→ **Work order**
In the records below, begin at the line containing "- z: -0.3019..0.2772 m" and end at the line containing "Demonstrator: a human"; quote every line in that span exactly, including both boundary lines, and no others.

→ **Data excerpts**
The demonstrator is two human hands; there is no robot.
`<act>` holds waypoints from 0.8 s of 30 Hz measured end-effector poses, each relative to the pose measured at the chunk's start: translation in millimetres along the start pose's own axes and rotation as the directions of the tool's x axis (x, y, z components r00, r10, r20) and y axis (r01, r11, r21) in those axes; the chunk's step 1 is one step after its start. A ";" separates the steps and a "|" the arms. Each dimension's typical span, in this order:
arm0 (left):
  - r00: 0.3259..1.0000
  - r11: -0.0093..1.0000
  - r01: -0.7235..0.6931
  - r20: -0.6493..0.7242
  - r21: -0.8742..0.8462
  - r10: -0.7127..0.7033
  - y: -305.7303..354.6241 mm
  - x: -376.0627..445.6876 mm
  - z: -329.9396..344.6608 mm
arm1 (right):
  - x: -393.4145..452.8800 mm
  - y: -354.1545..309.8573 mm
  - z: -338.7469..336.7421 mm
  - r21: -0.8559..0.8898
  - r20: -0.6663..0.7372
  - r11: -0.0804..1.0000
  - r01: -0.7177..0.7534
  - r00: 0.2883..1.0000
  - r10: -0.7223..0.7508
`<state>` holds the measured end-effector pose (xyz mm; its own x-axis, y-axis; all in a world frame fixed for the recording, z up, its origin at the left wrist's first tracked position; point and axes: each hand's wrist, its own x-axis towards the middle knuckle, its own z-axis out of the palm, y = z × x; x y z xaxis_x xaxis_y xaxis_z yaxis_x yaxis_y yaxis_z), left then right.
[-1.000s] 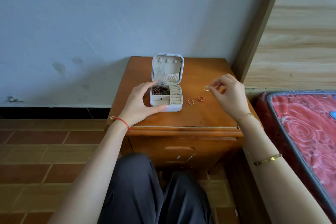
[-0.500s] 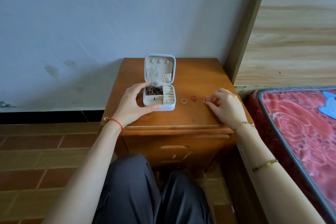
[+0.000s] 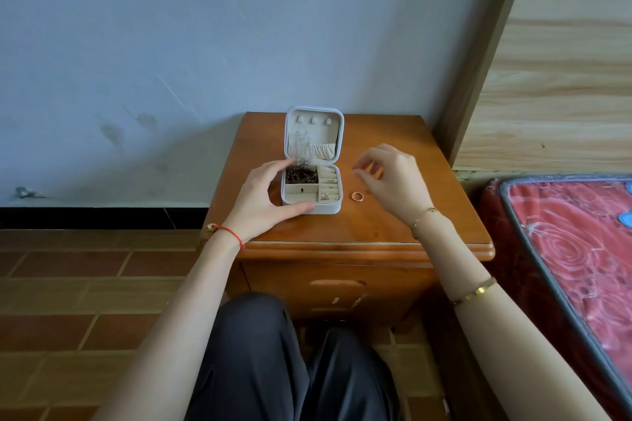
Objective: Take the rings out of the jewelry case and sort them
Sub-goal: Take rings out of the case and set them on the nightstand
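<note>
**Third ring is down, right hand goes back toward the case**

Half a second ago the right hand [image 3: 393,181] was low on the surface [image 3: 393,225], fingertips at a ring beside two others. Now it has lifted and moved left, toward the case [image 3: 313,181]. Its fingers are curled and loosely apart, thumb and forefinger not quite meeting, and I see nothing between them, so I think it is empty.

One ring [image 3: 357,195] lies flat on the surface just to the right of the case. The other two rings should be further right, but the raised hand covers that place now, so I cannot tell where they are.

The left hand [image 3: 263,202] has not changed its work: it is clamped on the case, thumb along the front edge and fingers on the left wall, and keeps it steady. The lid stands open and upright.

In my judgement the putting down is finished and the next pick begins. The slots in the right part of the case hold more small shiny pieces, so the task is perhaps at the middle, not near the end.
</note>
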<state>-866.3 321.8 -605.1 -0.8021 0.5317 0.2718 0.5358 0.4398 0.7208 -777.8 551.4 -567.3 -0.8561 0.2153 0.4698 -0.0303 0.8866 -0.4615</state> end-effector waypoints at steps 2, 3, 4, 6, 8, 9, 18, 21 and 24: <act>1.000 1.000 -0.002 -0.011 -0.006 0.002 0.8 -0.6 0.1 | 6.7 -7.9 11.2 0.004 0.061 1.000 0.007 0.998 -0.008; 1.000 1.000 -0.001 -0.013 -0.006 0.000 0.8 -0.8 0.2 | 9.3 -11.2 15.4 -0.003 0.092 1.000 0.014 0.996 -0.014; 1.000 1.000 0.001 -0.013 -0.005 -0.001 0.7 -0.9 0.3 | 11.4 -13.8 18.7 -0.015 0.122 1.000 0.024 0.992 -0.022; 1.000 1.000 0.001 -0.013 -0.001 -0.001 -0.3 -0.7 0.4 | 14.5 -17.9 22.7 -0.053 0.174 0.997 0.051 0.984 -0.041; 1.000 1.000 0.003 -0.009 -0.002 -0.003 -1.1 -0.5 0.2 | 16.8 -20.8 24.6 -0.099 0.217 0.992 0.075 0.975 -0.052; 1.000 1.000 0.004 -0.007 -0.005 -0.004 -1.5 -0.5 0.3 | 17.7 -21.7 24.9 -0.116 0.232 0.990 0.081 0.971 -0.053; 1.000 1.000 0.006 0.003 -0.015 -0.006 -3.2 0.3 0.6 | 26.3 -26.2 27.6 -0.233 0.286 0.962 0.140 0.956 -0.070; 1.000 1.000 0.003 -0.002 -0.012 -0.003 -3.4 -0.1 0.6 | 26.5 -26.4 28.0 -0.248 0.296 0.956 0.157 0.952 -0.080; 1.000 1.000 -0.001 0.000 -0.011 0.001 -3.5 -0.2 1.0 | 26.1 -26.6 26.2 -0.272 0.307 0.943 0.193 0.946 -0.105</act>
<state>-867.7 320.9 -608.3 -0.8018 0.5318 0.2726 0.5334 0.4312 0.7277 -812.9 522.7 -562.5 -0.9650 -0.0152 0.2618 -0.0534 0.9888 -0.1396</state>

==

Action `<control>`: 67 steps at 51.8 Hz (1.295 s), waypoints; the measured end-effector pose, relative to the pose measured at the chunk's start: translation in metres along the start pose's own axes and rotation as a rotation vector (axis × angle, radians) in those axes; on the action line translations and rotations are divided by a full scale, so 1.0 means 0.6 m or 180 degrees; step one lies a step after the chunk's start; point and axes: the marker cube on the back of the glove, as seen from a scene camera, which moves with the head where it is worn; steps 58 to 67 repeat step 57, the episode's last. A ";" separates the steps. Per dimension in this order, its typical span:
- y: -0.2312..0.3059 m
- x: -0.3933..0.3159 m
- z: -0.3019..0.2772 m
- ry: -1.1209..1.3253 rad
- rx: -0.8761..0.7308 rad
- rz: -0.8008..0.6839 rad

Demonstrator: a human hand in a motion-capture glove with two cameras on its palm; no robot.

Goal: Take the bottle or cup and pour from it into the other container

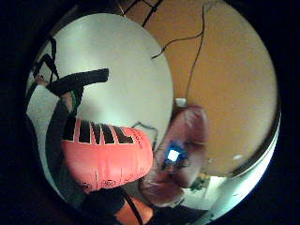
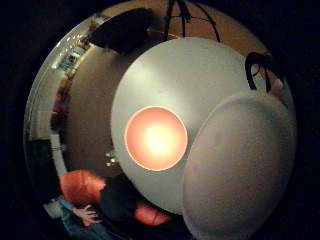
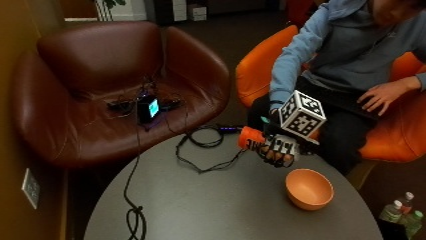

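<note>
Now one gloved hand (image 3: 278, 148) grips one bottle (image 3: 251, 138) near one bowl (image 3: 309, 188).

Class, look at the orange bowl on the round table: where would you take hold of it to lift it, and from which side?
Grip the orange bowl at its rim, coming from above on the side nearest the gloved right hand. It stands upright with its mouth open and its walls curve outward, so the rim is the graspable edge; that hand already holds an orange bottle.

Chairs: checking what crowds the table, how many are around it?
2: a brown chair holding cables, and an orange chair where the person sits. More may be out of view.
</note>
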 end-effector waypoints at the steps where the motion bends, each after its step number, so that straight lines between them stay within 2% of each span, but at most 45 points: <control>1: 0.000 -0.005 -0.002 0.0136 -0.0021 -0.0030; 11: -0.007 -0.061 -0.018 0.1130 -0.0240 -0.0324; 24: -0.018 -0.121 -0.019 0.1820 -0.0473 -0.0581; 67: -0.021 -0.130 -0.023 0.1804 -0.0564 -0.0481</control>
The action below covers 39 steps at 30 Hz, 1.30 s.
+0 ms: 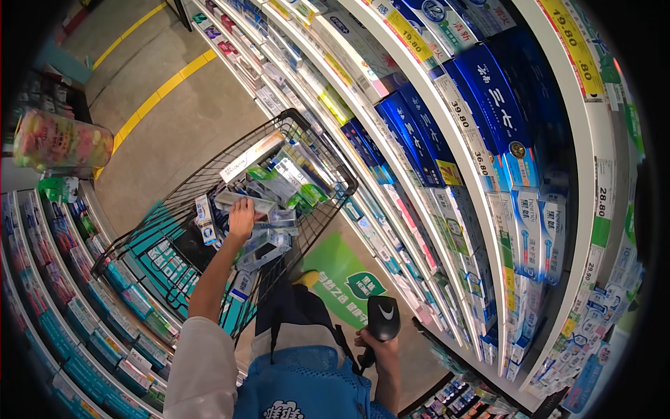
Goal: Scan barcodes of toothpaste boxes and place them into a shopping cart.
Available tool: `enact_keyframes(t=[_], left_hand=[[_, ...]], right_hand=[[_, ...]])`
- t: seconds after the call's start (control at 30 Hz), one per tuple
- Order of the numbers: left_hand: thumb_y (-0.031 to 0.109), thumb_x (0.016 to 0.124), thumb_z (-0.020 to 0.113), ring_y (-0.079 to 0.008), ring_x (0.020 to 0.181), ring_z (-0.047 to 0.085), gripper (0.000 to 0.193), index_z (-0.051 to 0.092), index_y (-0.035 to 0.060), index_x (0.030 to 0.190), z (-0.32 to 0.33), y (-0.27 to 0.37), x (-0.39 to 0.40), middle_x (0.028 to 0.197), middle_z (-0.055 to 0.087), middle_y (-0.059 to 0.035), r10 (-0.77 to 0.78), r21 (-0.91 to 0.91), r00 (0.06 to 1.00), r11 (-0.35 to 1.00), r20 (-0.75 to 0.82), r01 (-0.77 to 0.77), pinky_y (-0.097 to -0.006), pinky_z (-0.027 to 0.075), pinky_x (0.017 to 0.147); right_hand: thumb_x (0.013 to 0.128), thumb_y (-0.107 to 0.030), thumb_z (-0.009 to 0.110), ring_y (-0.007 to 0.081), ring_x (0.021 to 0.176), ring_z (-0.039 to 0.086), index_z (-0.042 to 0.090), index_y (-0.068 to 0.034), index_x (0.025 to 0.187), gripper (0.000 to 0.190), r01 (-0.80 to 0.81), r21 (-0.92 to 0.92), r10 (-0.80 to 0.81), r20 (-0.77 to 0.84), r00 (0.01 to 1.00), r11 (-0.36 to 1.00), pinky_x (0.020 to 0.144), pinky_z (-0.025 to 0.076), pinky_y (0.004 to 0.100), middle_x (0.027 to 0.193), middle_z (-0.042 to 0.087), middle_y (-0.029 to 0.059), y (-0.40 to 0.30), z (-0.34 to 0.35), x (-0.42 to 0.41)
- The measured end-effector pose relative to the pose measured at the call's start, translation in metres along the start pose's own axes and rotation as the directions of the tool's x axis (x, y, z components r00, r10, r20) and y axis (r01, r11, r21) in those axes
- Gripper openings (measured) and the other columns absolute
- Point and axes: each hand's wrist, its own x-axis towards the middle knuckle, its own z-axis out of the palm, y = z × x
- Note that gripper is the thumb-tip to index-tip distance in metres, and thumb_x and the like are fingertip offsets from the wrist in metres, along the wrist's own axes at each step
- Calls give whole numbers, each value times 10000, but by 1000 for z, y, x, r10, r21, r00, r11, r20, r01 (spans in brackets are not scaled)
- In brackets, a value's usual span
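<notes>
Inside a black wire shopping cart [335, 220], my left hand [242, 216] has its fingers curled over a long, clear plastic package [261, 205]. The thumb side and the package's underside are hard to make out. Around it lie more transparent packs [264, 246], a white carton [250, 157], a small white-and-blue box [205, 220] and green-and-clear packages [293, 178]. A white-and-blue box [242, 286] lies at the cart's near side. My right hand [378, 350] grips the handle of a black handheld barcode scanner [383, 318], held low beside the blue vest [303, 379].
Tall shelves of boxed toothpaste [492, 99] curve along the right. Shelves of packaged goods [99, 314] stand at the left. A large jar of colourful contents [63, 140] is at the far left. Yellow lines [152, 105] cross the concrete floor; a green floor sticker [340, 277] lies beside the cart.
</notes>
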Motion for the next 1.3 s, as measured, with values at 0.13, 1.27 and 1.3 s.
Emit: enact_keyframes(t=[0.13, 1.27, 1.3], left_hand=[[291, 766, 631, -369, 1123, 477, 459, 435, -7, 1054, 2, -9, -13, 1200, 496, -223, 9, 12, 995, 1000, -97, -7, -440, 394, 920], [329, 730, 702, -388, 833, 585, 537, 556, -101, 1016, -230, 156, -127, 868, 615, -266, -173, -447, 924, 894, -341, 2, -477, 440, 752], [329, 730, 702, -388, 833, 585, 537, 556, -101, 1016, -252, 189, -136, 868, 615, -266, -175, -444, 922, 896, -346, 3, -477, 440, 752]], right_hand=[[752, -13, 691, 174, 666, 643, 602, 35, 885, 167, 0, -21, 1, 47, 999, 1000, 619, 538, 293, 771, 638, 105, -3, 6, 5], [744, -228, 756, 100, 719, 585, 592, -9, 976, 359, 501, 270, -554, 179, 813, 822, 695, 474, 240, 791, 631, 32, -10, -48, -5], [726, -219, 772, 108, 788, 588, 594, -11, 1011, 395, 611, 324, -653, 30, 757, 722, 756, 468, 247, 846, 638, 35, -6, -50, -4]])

→ **Reply to the task**
- z: -0.3019..0.2772 m
- ry: -1.1209..1.3253 rad
- rx: -0.8761..0.7308 rad
- rz: -0.8008..0.6839 rad

Demonstrator: a human hand in a motion-capture glove with two cameras on its palm; no robot.

No other output belongs to this answer.